A pesquisa analisou quase 500 felinos de estimação em cinco países e identificou alterações genéticas responsáveis pelo surgimento de tumores. Muitas dessas mutações são semelhantes às observadas em humanos, o que reforça a proximidade biológica entre as duas espécies quando o assunto é a progressão da doença.
Os cientistas mapearam cerca de mil genes associados a 13 tipos diferentes de câncer felino. Segundo o estudo, diversos genes que impulsionam tumores em gatos também desempenham papel semelhante no desenvolvimento e na disseminação do câncer em humanos.
Entre os principais achados estão os carcinomas mamários, um tipo comum e agressivo de câncer em gatos. Os pesquisadores identificaram sete genes considerados condutores da doença que, após sofrerem mutações, desencadeiam o desenvolvimento do tumor.
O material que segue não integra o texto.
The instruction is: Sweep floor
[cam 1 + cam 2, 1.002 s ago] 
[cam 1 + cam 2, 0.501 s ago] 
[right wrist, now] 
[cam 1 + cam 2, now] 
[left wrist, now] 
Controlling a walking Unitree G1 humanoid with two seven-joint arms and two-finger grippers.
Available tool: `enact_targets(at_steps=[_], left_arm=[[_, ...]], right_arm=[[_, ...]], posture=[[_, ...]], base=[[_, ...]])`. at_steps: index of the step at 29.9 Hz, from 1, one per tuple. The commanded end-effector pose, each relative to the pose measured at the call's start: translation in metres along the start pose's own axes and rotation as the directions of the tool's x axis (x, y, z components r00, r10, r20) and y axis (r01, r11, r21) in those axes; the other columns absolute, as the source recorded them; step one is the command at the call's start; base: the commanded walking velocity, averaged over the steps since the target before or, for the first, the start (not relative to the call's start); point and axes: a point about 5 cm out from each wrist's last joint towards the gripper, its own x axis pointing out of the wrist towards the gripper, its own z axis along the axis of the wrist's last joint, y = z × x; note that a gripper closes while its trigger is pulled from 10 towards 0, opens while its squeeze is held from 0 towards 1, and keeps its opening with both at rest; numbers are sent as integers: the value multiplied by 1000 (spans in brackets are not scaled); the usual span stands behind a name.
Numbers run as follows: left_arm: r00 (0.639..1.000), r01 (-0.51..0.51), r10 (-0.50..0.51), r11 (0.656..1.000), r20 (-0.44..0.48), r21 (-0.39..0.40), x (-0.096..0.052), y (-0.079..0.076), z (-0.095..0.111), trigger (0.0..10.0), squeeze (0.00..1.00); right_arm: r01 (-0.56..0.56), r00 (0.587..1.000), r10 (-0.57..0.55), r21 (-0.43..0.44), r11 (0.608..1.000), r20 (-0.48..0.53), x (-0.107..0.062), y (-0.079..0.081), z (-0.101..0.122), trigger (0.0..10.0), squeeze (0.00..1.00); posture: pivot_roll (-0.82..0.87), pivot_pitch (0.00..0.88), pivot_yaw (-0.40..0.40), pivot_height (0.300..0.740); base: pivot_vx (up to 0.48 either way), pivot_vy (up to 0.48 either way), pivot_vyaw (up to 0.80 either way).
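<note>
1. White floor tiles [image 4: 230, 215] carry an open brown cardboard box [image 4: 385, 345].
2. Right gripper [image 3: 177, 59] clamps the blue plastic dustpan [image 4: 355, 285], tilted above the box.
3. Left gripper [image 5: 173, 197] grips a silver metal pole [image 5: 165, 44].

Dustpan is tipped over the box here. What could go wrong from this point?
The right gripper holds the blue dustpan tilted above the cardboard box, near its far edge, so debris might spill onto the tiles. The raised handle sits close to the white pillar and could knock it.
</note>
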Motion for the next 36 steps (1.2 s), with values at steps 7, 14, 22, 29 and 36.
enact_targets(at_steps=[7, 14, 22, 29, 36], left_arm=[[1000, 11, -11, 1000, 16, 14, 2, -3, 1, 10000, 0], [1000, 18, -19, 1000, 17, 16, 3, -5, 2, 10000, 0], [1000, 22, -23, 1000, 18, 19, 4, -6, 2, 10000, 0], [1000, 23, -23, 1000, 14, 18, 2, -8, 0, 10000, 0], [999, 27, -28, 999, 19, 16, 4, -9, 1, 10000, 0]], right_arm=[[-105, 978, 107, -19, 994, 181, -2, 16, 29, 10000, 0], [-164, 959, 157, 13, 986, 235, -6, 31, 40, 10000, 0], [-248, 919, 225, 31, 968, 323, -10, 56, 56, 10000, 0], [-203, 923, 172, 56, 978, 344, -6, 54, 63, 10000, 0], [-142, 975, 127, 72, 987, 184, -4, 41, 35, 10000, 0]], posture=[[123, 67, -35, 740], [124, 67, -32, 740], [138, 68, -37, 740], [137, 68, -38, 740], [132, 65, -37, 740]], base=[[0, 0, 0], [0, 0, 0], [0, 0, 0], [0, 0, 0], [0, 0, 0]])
A descoberta fortalece o conceito da chamada medicina comparativa, que analisa doenças em diferentes espécies para ampliar o conhecimento científico e acelerar a criação de terapias mais eficazes. Como os gatos compartilham o ambiente doméstico com humanos e desenvolvem tumores de forma espontânea, eles podem oferecer dados importantes para pesquisas futuras.
Especialistas destacam que os resultados não significam que os animais serão utilizados de forma prejudicial, mas sim que o entendimento das alterações genéticas naturais nos felinos pode auxiliar no desenvolvimento de medicamentos mais direcionados e personalizados para o tratamento do câncer.